つい、ご褒美と言われて心の底から欲しいものを口にだしてしまった。お菓子を作るには、卵が必要だ。だが、鶏は高価でなかなか買えない。いつか街に出たら、数匹だけでも買いたいと思っていた。
「ははははは、まったく、欲がないな。いいだろう。この村に鶏を贈ろう」
腹を抱えて、辺境伯は笑う。
「今日の視察はこれで終わりにさせてもらうよ。アルノルト准男爵。本村にある君の屋敷に今晩も世話になって、明日、私は領地に戻る。

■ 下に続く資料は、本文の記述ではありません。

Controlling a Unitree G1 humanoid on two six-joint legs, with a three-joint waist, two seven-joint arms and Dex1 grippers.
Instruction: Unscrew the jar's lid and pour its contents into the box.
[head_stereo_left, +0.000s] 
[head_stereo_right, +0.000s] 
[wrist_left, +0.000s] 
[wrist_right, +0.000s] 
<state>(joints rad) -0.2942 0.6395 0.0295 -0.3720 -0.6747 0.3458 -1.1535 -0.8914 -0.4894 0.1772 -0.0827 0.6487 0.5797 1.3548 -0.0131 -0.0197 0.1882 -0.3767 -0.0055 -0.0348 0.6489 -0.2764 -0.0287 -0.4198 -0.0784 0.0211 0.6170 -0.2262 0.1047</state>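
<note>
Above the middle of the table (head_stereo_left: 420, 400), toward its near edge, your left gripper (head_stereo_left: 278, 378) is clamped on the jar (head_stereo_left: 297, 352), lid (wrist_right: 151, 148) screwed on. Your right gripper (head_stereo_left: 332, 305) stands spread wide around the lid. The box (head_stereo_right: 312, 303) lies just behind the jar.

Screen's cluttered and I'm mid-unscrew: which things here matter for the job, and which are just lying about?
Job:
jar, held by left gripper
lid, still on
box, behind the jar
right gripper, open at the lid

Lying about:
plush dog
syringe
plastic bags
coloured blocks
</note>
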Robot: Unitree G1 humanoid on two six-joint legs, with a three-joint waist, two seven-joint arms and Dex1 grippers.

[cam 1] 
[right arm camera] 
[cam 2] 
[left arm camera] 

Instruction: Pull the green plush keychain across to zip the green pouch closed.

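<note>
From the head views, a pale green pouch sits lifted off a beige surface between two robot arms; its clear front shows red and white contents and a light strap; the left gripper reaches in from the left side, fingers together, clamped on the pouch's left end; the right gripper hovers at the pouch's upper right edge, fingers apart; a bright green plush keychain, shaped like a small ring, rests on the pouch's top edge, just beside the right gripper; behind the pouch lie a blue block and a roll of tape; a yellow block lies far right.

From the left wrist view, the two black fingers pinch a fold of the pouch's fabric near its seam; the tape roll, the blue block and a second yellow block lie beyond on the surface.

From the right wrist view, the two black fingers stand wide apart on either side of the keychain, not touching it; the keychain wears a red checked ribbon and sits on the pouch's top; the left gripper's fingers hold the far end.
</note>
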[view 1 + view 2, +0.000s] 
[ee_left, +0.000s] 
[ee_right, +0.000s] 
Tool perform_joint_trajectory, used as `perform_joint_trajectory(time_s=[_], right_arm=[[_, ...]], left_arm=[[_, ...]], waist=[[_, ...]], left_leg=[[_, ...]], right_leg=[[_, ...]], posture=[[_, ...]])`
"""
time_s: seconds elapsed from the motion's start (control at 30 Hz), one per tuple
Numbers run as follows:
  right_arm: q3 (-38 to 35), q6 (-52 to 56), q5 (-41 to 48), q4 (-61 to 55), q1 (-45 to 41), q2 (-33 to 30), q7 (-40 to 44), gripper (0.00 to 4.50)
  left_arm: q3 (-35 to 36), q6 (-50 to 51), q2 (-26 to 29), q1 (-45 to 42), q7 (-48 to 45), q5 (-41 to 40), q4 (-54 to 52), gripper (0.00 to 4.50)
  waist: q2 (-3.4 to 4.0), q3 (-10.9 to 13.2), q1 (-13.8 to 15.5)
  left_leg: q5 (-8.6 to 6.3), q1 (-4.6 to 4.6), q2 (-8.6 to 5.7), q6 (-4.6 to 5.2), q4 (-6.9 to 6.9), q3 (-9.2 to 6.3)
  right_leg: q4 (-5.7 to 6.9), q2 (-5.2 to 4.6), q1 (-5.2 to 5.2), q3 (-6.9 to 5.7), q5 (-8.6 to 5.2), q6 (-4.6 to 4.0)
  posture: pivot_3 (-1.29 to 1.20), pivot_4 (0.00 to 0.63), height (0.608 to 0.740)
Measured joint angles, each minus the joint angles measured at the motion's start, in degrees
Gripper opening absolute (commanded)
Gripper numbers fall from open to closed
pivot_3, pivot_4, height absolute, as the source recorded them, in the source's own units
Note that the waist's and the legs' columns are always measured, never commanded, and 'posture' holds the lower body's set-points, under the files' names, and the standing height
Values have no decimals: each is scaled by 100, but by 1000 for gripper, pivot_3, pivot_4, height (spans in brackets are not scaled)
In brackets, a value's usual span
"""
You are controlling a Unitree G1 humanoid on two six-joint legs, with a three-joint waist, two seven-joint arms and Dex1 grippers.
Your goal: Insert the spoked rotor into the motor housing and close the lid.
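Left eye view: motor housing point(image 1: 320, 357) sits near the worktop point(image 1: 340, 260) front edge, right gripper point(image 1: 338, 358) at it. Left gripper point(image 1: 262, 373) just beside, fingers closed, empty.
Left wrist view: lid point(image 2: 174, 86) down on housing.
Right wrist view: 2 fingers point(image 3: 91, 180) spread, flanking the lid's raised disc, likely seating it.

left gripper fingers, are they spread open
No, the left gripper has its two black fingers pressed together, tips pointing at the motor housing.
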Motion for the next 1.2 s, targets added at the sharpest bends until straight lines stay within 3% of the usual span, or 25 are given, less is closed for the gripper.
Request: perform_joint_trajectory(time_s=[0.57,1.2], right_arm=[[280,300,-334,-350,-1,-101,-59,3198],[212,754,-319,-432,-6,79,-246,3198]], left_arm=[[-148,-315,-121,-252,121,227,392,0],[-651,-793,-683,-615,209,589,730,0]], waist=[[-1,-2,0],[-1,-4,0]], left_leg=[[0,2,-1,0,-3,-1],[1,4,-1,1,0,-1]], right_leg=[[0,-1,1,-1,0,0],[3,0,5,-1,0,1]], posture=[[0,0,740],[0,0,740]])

それまでのあいだ、君の領地で狩りをさせてもらってもよろしいか? 私は狩猟も趣味でね。これだけいい森を見ると血が疼く」
「構いません。ですが、このあたりの森は獣も出ますし、迷いやすいので森に詳しい人間が必要です」
「そうなのか、ならクルトくん。狩りの案内を頼んでいいかな?」
辺境伯がそう言った瞬間、ヨルグが口を開いた。
「いえ、この私が案内を」
「いや、君はいい」
「なぜ? 僕が次の准男爵です。僕こそが相応しい」
ヨルグの声には焦りがあった。圧倒的に次の領主に近いはずなのに。
「いいと言った。私は君に命を預けられない。一目見ればわかる。君は森を知らない。その日に焼けてない肌。ひょろっとした体。そんな素人に案内人をさせるほど私は無謀ではないよ」
ヨルグが声をなくす。
反論できないからだ。ヨルグは本村で遊び歩いているだけで、森など入らない。ヨルグは口をぱくぱくとさせてから、結局押し黙る。
そんなヨルグを尻目に俺は口を開く。
「私でよければ、案内させていただきます」
「任せるよ。君なら良いポイントを知ってそうだ」
◇
俺と、辺境伯、そしてファルノ、さらに辺境伯の護衛二人で森のなかに入る。
馬車に積んでいた弓を辺境伯は構えていた。
「このあたりの、森には何が居るんだい?」
「この季節ですと、鴨やキジが狙い目ですね」
「なるほど、それなら今日はごちそうだ」
辺境伯は楽しそうに笑う。
「それと、クルトくん。聞きたいこと、というか確認したいことがあるのだが……今日紹介してもらった村、ヨルグが作ったと紹介されたが、あそこは君が作り上げた村だろう?」
辺境伯は笑みを浮かべてそう言った。